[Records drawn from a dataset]
[Start of Attachment]

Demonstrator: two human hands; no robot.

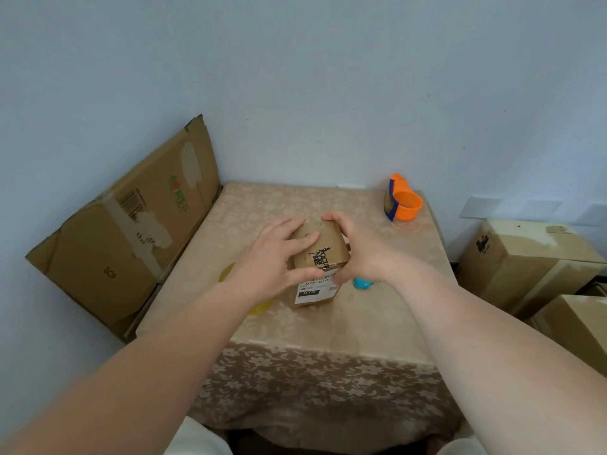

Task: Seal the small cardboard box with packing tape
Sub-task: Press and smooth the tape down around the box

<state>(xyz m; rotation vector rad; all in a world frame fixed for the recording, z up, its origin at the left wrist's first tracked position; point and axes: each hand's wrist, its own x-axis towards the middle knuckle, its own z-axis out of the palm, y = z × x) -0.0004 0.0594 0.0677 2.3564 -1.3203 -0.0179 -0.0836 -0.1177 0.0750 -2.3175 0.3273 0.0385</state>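
At centre frame both hands, left hand (274, 257) and right hand (356, 254), clasp the small box (323, 254), and with the tape dispenser (402, 201) sitting upper right, letting go to fetch it risks the flaps springing open.

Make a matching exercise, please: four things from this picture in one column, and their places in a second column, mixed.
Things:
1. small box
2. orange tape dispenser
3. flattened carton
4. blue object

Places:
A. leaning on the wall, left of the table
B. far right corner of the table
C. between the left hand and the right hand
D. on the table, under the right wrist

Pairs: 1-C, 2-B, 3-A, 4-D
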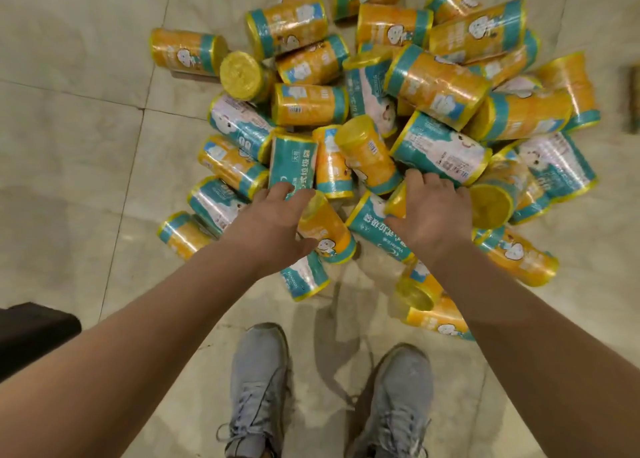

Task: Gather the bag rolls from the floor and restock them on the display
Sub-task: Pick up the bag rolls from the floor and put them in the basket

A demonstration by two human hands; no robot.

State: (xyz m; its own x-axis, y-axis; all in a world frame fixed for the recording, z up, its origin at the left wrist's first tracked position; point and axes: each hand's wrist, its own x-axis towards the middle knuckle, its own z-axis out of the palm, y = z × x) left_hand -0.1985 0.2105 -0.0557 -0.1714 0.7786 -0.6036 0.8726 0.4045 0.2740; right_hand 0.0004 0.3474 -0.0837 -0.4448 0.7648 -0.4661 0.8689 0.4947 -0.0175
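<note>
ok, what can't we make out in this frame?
Head view only:
- Right hand: its own back covers the fingertips, so its grip is unclear.
- Pile of rolls: upper rolls bury lower ones, so no count is possible.
- Display: not in frame.
- Dark object: cut off by the left edge, unidentifiable.
- Brownish object: cut off by the right edge and blurred.
- Label print: mostly too small or blurred.

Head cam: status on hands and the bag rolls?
Left hand grips orange-and-teal wrapped cylindrical bag roll. Right hand curls round yellow-ended roll, mostly hidden. Heap of matching rolls on beige tiled floor. Display not in view.
</note>
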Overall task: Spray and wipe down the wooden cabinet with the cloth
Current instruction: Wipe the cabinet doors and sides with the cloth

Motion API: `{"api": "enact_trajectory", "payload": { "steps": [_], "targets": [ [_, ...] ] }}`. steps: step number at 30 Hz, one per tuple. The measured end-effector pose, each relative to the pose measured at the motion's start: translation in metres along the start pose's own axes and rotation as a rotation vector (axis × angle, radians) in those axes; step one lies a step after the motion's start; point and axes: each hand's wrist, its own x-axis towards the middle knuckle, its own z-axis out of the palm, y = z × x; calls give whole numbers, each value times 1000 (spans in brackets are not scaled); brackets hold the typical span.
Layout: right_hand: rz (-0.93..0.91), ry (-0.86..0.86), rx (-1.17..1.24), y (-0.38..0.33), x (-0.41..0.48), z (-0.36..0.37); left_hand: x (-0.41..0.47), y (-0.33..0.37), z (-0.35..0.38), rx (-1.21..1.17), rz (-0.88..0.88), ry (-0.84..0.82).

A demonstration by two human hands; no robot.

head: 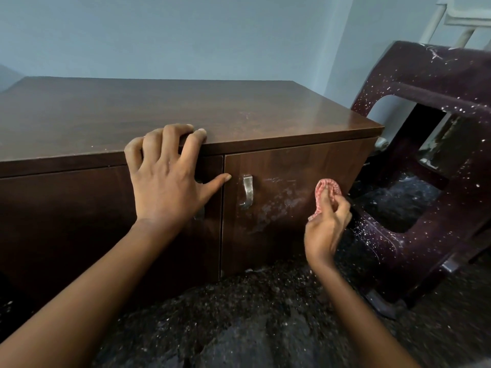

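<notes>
Cloth [327,187], red-and-white and bunched, is pinched in the right hand [325,229] and held up to the right door of the wooden cabinet [186,107], near that door's right edge, beside whitish smears [279,205]. The left hand [170,179] hooks curled fingers over the top's front edge, with its thumb stretched toward the metal handle [247,191]. A paint-flecked dark chair [430,75] stands past the cabinet's right end.

Cabinet [186,110]: dk brown wood grain, lighter brown sheen on top twd the rt. Rt door [292,160] has whitish-grey smears & streaks. Handle [247,191]: silver metal. Cloth [328,185]: red/pink & white, fine check or stripe, can't tell which. Chair [438,75]: dk purple-maroon w/ white specks & splatter. Wall [186,35]: plain pale blue-grey. Floor [265,314]: black w/ fine white speckle. Frame [457,19] top rt: off-white.
</notes>
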Motion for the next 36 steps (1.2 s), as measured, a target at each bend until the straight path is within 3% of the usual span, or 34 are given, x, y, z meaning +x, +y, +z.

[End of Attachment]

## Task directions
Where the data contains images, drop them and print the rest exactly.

## Reply to the task
Demonstrator: two human hands; no robot.


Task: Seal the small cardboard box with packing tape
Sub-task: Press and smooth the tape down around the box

<state>(xyz m; rotation vector rad; all in a world frame fixed for the recording, z up, its origin at the left wrist's first tracked position; point and axes: each hand's wrist, its own x-axis towards the middle knuckle, its own z-axis out of the palm, y = z × x) -0.0004 0.0594 0.0677 2.3564 -1.3203 -0.0179 -0.0836 -0.1177 0.0750 -2.3175 0.3273 0.0385</state>
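At centre frame both hands, left hand (274, 257) and right hand (356, 254), clasp the small box (323, 254), and with the tape dispenser (402, 201) sitting upper right, letting go to fetch it risks the flaps springing open.

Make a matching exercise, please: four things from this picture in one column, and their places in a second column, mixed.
Things:
1. small box
2. orange tape dispenser
3. flattened carton
4. blue object

Places:
A. leaning on the wall, left of the table
B. far right corner of the table
C. between the left hand and the right hand
D. on the table, under the right wrist

Pairs: 1-C, 2-B, 3-A, 4-D
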
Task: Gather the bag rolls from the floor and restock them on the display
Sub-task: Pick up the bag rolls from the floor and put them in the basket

A demonstration by two human hands; no robot.

State: (xyz m; its own x-axis, y-axis; all in a world frame fixed for the recording, z up, its origin at the left wrist's first tracked position; point and axes: each hand's wrist, its own x-axis towards the middle knuckle, its own z-axis out of the palm, y = z × x) left_hand -0.1985 0.2105 -0.0557 -0.1714 0.7786 -0.6036 0.8726 0.4045 0.2740; right_hand 0.0004 0.3474 -0.0837 -0.4448 0.7648 -0.4661 0.8689 0.4947 -0.0175
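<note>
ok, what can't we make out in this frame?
Head view only:
- Right hand: its own back covers the fingertips, so its grip is unclear.
- Pile of rolls: upper rolls bury lower ones, so no count is possible.
- Display: not in frame.
- Dark object: cut off by the left edge, unidentifiable.
- Brownish object: cut off by the right edge and blurred.
- Label print: mostly too small or blurred.

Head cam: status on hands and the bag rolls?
Left hand grips orange-and-teal wrapped cylindrical bag roll. Right hand curls round yellow-ended roll, mostly hidden. Heap of matching rolls on beige tiled floor. Display not in view.
</note>
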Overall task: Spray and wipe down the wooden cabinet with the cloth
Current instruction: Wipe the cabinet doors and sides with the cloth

Motion API: `{"api": "enact_trajectory", "payload": { "steps": [_], "targets": [ [_, ...] ] }}`. steps: step number at 30 Hz, one per tuple. The measured end-effector pose, each relative to the pose measured at the motion's start: translation in metres along the start pose's own axes and rotation as a rotation vector (axis × angle, radians) in those axes; step one lies a step after the motion's start; point and axes: each hand's wrist, its own x-axis towards the middle knuckle, its own z-axis out of the palm, y = z × x; calls give whole numbers, each value times 1000 (spans in brackets are not scaled); brackets hold the typical span.
Layout: right_hand: rz (-0.93..0.91), ry (-0.86..0.86), rx (-1.17..1.24), y (-0.38..0.33), x (-0.41..0.48), z (-0.36..0.37); left_hand: x (-0.41..0.47), y (-0.33..0.37), z (-0.35..0.38), rx (-1.21..1.17), rz (-0.88..0.88), ry (-0.84..0.82).

A demonstration by two human hands; no robot.

head: 

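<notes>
Cloth [327,187], red-and-white and bunched, is pinched in the right hand [325,229] and held up to the right door of the wooden cabinet [186,107], near that door's right edge, beside whitish smears [279,205]. The left hand [170,179] hooks curled fingers over the top's front edge, with its thumb stretched toward the metal handle [247,191]. A paint-flecked dark chair [430,75] stands past the cabinet's right end.

Cabinet [186,110]: dk brown wood grain, lighter brown sheen on top twd the rt. Rt door [292,160] has whitish-grey smears & streaks. Handle [247,191]: silver metal. Cloth [328,185]: red/pink & white, fine check or stripe, can't tell which. Chair [438,75]: dk purple-maroon w/ white specks & splatter. Wall [186,35]: plain pale blue-grey. Floor [265,314]: black w/ fine white speckle. Frame [457,19] top rt: off-white.
</notes>
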Motion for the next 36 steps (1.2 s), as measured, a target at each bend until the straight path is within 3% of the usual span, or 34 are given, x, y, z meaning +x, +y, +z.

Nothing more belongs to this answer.